转换是基于C++类型注册的。因此，只需要进行一次注册，因为相同的注册转换将在接受C ++类型作为参数的任意数量的导出函数上选择。
它不会向example扩展命名空间引入不必要的类型。
元编程可以允许多维类型递归地注册每个维度类型。但是，示例代码已经足够复杂，所以我不想添加额外的复杂性。

替代方法包括：

Create a custom function or template function that accepts a boost::python::list for each function accepting a std::vector. This approach causes the bindings to scale based on the amount of functions being exported, rather than the amount of types needing converted.
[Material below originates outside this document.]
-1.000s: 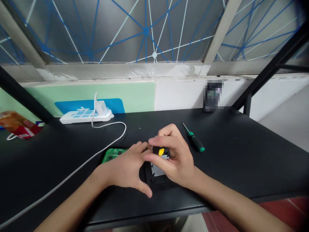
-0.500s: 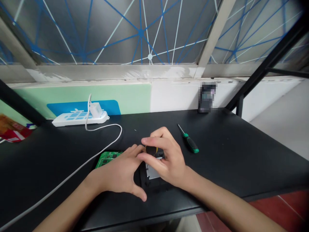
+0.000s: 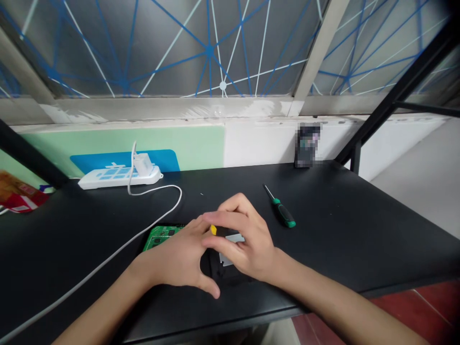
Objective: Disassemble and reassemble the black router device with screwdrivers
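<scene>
In my right hand [image 3: 247, 239], thumb and fingers pinch a screwdriver [image 3: 220, 231] with a black and yellow handle; its tip is hidden. Under that hand shows a silver metal plate [image 3: 227, 261] set in a dark casing [image 3: 206, 262], which is partly covered. My left hand [image 3: 176, 256] lies over the device, thumb stretched out toward the front edge and fingers extended beside the screwdriver. Its fingertips are partly hidden by the right hand. A green circuit board [image 3: 161, 235] shows beyond the left hand.
A green and black screwdriver [image 3: 283, 213] lies on the black table [image 3: 359, 230] to the right. A white cable [image 3: 108, 261] runs from the power strip [image 3: 108, 178] across the left side. A pixelated dark object [image 3: 307, 146] leans on the wall; a red packet [image 3: 21, 194] sits far left.
My right hand has shifted slightly left and rotated, and the screwdriver's handle is turned so its yellow part faces left. My left hand stays nearly in place.
</scene>
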The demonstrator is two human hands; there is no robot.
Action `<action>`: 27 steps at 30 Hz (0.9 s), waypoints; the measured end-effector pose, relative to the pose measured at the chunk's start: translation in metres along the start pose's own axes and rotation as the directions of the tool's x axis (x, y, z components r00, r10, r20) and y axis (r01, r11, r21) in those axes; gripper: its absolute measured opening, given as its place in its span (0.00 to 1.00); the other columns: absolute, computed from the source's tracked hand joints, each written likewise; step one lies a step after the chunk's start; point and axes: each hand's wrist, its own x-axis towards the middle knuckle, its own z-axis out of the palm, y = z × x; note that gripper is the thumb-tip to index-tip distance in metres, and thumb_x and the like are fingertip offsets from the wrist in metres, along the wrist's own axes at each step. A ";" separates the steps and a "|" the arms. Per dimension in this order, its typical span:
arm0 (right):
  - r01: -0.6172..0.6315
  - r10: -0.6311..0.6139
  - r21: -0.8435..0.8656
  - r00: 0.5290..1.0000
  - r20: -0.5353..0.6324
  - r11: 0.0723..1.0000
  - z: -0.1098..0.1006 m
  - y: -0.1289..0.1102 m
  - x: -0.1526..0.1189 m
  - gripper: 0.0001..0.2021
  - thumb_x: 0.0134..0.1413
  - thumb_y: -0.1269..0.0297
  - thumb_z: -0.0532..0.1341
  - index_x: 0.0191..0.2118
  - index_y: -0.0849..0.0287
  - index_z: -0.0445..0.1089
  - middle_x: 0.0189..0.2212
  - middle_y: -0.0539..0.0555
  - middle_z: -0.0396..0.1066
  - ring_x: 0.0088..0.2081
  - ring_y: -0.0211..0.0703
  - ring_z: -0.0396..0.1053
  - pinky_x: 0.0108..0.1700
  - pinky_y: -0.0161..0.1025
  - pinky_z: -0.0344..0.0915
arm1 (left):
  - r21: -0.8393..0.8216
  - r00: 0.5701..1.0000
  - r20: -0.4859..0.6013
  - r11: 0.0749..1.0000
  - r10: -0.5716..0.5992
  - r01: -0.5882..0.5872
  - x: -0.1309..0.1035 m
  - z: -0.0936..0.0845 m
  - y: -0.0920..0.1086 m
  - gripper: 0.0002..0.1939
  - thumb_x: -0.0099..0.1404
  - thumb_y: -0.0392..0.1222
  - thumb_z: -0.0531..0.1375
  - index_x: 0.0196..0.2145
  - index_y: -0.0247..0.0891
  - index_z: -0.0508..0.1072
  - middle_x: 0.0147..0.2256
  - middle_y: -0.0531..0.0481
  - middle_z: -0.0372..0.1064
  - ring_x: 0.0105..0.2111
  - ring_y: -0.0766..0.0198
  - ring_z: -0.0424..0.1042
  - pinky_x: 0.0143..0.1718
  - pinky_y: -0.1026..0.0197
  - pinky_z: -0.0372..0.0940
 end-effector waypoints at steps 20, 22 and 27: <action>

Using the Boost.Python vector_indexing_suite. The *_indexing_suite classes export a type that is adapted to match some semantics of Python list or dictionaries. Thus, the python code now has to know the exact container type to provide, resulting in a less-pythonic extension. For example, if std::vector<double> is exported as VecDouble, then the resulting Python usage would be:
```
v = example.VecDouble()
v[:] = [1, 2, 3]
example.test1(v)
```
However, the following would not work because the exact types must match, as exporting the class only registers a conversion between VecDouble and std::vector<double>:
```
example.test1([4, 5, 6])
```
While this approach scales to types rather than functions, it results in a less pythonic extension and bloats the example namespace with unnecessary types.